■ Your goal
When you find the line with "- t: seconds" among the records below, reproduce it and each line after it exactly, ending with the line with "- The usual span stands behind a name".

★ ★ ★ ★

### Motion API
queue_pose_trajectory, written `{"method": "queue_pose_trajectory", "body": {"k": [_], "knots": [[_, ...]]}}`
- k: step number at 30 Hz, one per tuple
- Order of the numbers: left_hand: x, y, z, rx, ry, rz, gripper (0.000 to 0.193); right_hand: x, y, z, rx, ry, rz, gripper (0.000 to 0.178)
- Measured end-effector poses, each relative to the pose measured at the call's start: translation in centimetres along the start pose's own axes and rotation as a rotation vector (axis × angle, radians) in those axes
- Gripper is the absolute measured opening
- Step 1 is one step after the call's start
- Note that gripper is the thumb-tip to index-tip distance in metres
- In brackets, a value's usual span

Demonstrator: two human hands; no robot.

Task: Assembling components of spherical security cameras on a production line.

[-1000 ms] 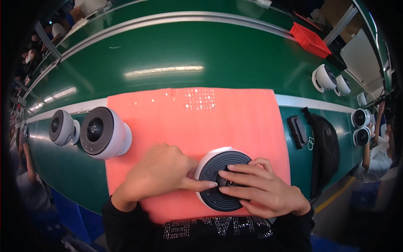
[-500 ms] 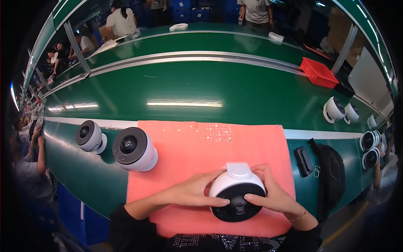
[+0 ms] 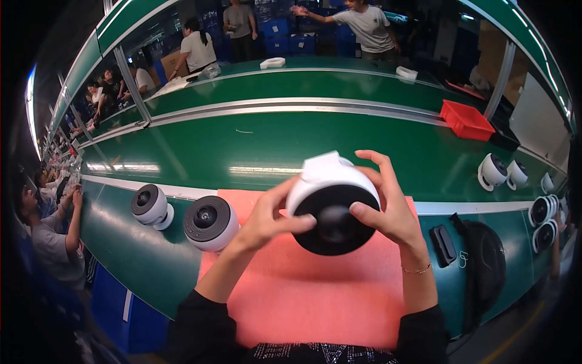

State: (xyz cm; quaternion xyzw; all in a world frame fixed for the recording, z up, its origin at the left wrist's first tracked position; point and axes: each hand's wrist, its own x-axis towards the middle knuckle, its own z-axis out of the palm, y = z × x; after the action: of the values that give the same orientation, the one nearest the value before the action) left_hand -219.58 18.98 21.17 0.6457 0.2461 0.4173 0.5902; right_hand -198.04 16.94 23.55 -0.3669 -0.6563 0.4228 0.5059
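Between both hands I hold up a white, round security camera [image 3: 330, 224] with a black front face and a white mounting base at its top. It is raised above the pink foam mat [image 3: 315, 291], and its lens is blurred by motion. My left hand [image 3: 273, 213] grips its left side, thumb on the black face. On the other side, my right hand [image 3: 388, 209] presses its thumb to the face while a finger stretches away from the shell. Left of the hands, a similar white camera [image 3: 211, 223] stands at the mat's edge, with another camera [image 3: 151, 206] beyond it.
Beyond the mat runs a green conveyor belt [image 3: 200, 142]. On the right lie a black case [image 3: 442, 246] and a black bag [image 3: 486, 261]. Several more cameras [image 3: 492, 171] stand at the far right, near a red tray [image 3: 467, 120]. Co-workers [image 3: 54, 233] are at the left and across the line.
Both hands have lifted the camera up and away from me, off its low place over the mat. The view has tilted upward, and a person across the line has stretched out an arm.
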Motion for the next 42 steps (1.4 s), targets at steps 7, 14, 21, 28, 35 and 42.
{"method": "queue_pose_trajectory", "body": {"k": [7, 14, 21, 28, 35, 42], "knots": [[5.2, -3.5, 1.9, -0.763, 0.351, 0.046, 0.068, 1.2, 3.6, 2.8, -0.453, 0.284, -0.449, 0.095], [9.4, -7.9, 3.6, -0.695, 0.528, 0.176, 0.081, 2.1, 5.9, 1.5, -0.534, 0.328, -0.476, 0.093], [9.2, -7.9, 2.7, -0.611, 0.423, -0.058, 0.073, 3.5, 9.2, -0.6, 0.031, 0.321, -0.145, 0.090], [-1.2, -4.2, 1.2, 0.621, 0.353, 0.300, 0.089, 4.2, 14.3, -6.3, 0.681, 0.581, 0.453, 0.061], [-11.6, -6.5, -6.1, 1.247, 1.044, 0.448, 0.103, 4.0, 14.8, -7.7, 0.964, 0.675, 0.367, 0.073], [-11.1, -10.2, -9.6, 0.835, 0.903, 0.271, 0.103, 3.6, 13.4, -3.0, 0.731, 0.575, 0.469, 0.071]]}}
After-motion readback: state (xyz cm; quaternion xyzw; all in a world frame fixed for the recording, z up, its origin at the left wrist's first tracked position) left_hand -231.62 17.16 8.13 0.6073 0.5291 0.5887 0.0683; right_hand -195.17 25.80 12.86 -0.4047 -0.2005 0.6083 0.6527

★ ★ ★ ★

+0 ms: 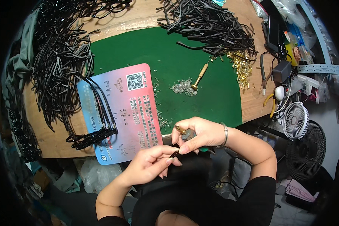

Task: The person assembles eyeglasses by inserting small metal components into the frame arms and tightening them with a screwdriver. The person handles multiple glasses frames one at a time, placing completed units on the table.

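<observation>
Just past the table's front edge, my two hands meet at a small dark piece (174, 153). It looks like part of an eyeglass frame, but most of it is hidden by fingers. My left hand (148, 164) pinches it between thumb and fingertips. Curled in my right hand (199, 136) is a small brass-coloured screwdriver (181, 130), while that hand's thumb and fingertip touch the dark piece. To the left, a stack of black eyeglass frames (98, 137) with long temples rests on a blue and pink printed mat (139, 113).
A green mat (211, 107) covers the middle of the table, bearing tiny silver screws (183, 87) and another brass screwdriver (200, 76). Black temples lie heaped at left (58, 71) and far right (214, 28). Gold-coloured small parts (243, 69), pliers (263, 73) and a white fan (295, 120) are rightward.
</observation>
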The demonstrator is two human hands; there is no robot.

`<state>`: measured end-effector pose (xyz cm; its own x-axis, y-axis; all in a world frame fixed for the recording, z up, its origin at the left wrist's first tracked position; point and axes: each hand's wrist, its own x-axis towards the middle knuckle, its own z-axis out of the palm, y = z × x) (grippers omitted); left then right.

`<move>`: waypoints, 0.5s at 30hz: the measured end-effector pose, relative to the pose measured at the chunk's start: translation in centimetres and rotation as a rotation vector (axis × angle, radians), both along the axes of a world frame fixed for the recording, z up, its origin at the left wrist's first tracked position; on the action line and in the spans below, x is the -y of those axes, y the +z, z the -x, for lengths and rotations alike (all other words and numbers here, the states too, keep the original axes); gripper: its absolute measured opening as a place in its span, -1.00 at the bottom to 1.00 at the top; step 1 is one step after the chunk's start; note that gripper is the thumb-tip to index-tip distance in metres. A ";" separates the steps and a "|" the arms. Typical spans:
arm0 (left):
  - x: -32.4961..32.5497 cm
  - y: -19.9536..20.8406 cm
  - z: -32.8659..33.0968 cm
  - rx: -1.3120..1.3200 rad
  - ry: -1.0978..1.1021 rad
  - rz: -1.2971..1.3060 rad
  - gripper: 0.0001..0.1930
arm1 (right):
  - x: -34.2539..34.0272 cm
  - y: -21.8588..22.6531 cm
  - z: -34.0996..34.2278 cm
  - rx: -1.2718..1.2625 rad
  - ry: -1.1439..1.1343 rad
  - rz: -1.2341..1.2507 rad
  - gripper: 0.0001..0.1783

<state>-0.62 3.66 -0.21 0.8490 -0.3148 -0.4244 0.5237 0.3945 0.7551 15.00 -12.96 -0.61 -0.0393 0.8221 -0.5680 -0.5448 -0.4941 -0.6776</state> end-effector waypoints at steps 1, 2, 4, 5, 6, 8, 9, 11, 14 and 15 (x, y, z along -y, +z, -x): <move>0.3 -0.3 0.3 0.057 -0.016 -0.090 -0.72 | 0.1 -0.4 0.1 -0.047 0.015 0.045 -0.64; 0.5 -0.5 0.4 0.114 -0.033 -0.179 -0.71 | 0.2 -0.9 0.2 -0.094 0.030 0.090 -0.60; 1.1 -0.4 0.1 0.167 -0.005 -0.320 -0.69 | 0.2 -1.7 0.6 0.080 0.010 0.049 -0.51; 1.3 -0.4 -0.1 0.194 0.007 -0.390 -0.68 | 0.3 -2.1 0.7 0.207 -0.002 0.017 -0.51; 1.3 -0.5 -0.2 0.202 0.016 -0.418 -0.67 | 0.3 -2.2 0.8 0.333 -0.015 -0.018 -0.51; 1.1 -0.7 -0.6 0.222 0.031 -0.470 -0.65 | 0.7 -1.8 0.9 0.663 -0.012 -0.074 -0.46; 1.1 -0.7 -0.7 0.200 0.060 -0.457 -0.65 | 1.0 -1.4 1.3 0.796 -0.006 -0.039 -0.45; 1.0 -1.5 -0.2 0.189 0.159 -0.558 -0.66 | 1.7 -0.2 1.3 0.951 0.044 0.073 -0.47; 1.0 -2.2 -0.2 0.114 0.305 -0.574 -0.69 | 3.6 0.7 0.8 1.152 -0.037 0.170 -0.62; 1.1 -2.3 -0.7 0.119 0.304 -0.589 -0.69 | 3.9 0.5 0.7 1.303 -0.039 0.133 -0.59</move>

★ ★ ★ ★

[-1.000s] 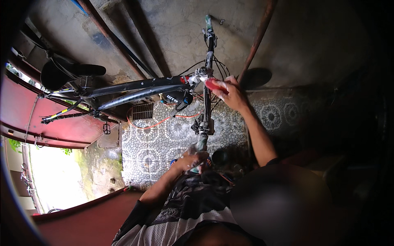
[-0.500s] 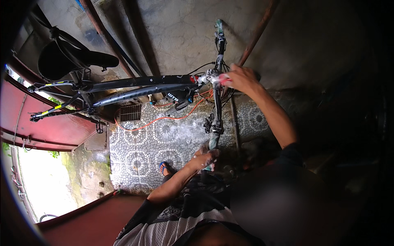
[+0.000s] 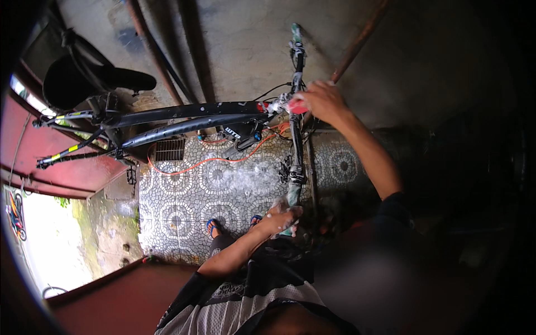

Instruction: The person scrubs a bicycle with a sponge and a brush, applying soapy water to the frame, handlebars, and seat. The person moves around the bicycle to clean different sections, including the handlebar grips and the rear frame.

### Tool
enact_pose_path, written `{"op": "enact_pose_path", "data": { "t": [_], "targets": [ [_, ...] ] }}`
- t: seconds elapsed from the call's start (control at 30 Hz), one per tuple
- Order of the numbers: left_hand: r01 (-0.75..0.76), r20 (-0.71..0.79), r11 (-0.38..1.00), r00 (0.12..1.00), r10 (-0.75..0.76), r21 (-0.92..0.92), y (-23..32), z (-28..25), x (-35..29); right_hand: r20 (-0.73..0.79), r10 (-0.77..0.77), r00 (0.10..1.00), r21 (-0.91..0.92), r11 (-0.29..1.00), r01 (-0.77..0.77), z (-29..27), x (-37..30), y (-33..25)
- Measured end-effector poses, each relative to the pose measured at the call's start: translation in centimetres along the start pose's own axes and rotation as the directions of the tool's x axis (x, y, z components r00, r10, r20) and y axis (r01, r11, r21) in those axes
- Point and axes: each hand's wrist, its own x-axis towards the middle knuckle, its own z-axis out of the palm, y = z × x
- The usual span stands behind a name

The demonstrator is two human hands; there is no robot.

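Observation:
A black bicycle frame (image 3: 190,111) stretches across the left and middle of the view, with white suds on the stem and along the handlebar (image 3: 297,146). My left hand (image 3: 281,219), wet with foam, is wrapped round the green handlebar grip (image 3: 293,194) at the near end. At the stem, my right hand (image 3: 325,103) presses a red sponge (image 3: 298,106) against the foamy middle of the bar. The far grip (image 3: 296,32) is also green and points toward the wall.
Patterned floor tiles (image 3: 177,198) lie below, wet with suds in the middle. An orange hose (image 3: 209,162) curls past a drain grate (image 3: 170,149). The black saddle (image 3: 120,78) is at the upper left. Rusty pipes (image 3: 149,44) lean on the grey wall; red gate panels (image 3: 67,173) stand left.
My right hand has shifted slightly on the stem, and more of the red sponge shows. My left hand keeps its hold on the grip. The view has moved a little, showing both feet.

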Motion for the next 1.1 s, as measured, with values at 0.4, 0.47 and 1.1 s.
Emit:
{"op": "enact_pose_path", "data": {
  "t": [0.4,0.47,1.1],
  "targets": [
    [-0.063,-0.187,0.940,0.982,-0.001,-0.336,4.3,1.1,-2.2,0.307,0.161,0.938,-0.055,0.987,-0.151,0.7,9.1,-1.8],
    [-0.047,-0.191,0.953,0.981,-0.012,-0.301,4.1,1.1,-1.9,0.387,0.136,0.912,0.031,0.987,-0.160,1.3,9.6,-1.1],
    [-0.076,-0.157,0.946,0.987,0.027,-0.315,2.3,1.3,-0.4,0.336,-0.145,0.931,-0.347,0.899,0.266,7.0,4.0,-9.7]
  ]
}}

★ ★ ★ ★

■ Result of this task
- t: seconds elapsed from the call's start (control at 30 Hz), one per tuple
- Order of the numbers: left_hand: r01 (-0.75..0.76), r20 (-0.71..0.79), r11 (-0.38..1.00), r00 (0.12..1.00), r10 (-0.75..0.76), r21 (-0.92..0.92), y (-23..32), z (-28..25), x (-35..29); right_hand: r20 (-0.73..0.79), r10 (-0.77..0.77), r00 (0.10..1.00), r21 (-0.91..0.92), r11 (-0.29..1.00), r01 (-0.77..0.77), z (-29..27), x (-37..30), y (-33..25)
- Measured end-effector poses, each relative to the pose measured at the call's start: translation in centimetres along the start pose's own axes and rotation as the directions of the tool's x axis (x, y, z components r00, r10, r20) and y axis (r01, r11, r21) in those axes
- Point and axes: each hand's wrist, its own x-axis towards the middle knuckle, its own z-axis out of the palm, y = z × x
- The usual span stands behind a name

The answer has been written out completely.